Monday, March 23, 2015

A quantum of umbrage: When the boundaries of "decency" are spread this far

Defending speech that celebrates unicorns and kittens is easy. You don't need a First Amendment for that.

Where the rubber meets the road is when you're defending speech that makes you throw up into the back of your mouth a little.

Nothstine's Law: If defending free speech doesn't hurt at least a little, you're probably not doing it right.

Case in point, from Oregon's neighbor to the south:
An attorney from Huntington Beach, McLaughlin in late February spent $200 to propose a ballot measure that authorizes the killing of gays and lesbians by “bullets to the head,” or “any other convenient method.”

McLaughlin’s “Sodomite Suppression Act” now is testing the limits of free speech and raising the question: Why can’t the state’s initiative process screen out blatantly illegal ideas?

The Legislature’s Lesbian, Gay, Bisexual and Transgender Caucus wrote a letter to the State Bar, asking for an investigation into McLaughlin’s fitness to practice law.
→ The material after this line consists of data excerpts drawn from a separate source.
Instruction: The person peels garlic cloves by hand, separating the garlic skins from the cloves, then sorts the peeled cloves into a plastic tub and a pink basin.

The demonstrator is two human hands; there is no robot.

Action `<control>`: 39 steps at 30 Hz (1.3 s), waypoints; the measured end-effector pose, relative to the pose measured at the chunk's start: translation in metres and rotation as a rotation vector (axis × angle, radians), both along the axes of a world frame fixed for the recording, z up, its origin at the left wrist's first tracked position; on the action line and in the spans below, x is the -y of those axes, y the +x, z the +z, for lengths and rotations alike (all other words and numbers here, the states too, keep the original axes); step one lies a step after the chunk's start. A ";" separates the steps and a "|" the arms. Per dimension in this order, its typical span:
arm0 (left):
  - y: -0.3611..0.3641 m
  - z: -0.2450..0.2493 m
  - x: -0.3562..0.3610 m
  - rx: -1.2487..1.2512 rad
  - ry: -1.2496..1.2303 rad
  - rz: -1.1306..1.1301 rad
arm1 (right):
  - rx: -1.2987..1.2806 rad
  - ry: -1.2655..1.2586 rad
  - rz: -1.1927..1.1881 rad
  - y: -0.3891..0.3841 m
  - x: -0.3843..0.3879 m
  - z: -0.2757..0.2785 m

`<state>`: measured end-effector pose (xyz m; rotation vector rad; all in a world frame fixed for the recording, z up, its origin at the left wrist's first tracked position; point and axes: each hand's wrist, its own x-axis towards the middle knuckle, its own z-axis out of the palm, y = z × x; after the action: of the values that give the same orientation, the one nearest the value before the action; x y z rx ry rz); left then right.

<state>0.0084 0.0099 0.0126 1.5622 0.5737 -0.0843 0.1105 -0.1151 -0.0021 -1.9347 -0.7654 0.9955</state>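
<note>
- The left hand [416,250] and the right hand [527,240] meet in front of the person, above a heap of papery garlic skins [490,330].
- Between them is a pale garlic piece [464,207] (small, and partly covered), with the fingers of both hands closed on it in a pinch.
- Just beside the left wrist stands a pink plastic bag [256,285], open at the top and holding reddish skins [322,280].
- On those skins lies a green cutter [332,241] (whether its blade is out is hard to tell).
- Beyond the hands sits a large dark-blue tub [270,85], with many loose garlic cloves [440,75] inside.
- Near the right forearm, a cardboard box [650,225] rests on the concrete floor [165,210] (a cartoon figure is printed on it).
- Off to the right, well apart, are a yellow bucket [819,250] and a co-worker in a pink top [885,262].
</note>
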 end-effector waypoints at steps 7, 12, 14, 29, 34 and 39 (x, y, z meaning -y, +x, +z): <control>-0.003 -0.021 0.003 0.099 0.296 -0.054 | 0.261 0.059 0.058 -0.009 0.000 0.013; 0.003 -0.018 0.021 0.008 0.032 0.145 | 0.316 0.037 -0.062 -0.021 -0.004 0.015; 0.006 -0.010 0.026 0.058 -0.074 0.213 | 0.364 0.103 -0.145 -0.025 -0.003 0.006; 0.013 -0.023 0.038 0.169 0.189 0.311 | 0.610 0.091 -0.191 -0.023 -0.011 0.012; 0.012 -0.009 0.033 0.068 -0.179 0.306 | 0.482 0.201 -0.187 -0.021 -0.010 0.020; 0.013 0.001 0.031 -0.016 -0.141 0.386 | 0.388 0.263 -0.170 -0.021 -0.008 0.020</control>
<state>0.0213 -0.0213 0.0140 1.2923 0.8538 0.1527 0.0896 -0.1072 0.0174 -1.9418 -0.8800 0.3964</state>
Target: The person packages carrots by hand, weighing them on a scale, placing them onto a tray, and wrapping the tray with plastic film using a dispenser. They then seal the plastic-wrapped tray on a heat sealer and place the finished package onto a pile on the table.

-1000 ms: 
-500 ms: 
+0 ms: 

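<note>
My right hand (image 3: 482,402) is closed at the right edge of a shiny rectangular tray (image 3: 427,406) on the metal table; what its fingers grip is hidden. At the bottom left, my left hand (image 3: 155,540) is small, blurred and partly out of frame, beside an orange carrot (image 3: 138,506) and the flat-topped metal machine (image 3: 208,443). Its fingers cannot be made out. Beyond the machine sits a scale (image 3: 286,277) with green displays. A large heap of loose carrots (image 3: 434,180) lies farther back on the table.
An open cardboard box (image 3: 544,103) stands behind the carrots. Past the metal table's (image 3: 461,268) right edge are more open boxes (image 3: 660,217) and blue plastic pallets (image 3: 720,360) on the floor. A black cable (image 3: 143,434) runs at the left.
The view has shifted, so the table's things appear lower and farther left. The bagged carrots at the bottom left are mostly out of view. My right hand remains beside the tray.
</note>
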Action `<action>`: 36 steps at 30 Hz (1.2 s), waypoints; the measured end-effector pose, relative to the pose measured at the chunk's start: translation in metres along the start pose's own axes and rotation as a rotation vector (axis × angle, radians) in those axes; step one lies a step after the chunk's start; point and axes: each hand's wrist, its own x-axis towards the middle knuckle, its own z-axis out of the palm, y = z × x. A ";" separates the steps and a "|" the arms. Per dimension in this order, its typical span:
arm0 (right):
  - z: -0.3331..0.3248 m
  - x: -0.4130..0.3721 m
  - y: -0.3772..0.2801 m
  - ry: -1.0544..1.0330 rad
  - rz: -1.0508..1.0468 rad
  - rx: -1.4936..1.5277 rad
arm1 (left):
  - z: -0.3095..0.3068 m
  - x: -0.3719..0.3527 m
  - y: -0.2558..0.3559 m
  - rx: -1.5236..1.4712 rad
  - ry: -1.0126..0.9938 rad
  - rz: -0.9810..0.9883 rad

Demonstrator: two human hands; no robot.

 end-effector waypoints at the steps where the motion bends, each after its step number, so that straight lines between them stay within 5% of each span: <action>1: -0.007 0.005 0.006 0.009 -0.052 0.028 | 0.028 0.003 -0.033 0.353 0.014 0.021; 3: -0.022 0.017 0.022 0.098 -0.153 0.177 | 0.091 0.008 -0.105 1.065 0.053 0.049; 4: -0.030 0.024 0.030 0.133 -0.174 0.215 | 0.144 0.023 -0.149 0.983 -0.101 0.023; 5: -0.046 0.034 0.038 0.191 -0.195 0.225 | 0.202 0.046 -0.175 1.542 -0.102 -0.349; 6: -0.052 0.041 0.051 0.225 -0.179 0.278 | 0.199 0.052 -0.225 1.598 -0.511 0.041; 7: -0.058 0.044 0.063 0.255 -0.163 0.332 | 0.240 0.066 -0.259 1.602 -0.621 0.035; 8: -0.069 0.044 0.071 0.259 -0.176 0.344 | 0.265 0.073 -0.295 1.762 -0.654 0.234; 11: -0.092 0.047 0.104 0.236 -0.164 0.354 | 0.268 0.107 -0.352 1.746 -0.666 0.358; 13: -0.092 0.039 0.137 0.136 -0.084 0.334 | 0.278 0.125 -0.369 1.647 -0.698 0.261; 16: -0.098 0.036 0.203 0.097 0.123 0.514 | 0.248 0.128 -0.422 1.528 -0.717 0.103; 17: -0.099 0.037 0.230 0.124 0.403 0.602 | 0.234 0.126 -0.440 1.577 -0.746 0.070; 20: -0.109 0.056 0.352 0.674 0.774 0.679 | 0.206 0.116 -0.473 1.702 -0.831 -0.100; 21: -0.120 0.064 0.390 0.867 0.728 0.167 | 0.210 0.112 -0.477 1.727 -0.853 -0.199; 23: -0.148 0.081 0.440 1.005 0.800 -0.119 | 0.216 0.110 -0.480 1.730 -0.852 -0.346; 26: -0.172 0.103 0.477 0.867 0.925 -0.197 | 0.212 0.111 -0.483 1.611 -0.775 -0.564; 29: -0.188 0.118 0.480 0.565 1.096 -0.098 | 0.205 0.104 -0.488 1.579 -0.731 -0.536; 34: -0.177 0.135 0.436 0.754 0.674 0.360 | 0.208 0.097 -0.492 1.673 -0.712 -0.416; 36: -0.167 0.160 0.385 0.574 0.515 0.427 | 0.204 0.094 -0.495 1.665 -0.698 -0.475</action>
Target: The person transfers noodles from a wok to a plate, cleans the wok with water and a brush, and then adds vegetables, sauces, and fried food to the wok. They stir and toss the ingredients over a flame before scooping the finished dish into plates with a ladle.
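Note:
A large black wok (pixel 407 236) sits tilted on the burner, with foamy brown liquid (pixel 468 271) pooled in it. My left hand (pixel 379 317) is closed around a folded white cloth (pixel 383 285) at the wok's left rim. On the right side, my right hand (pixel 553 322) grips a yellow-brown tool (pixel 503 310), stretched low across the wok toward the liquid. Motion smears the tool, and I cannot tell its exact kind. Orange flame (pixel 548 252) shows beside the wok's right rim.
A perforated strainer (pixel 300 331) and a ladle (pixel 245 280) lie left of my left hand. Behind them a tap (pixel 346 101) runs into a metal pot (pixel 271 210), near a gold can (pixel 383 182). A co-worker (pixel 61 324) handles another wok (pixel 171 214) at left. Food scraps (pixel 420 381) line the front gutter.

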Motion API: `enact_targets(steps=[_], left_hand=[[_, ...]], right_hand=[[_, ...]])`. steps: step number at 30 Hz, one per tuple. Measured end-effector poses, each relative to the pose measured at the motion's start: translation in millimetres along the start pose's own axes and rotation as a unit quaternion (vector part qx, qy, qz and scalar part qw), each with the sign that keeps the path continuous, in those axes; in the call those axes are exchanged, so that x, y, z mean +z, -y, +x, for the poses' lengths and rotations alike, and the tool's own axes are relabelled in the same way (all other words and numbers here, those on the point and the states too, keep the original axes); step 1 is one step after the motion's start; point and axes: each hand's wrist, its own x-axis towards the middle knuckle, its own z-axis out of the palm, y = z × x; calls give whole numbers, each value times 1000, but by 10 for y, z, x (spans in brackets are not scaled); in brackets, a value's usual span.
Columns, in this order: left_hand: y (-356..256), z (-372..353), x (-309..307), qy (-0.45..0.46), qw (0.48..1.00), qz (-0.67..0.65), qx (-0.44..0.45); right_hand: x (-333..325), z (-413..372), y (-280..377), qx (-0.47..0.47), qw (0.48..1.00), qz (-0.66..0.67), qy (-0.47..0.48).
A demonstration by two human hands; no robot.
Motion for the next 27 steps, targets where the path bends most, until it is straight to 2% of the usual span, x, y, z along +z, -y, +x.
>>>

More than 3,800 people signed a petition to State Bar President Craig Holden asking that McLaughlin lose his law license for advocating to “legalize the murder” of gays and lesbians. [. . . ]

“It’s incredibly vile, and it’s offensive and disgusting,” [former California State Bar member David Cameron] Carr said. “That said, we have the First Amendment that protects speech, and the scope is pretty broad.”

I have no idea -- and, frankly, little interest in finding out -- whether McLaughlin is doing this because he's a professional gamer of the system, or a sociopath with a checking account.

There is apparently no ground for an ethics charge against McLaughlin for this. And the possibility that the $200 filing fee for ballot measures, no matter how serious and thoughtful or hateful and stupid, might get bumped to $500 or $1000 as a way of filtering out those proposals that aren't "sincere" doesn't really cut it either (even former California governor Schwarzenneger vetoed the last attempt to raise filing fees), for what appears to be the right reason:

When your First Amendment rights depend on how much money you can pony up to buy into the conversation, you're already screwed. (Hello, Chief Justice John Roberts!)

The problem is that, by opening access to the state initiative process, you also clear the way for professional gamers of the system, something that Oregonians have some familiarity with.

Good luck to California's state Attorney General:
Yet the measure is likely to proceed to the signature-gathering stage. At the moment, its fate rests with state Attorney General Kamala Harris, who is charged with writing a title and summary for the proposal. Legal experts say she has little choice but to let the process continue and that McLaughlin is unlikely to face professional repercussions.
So the forces of decency -- and at the moment, that is dialed so far open that it includes anyone who doesn't specifically want to kill all the gays in California! -- are probably going to have to spend resources fighting this vile and unlikely
thing once it gets on the California ballot.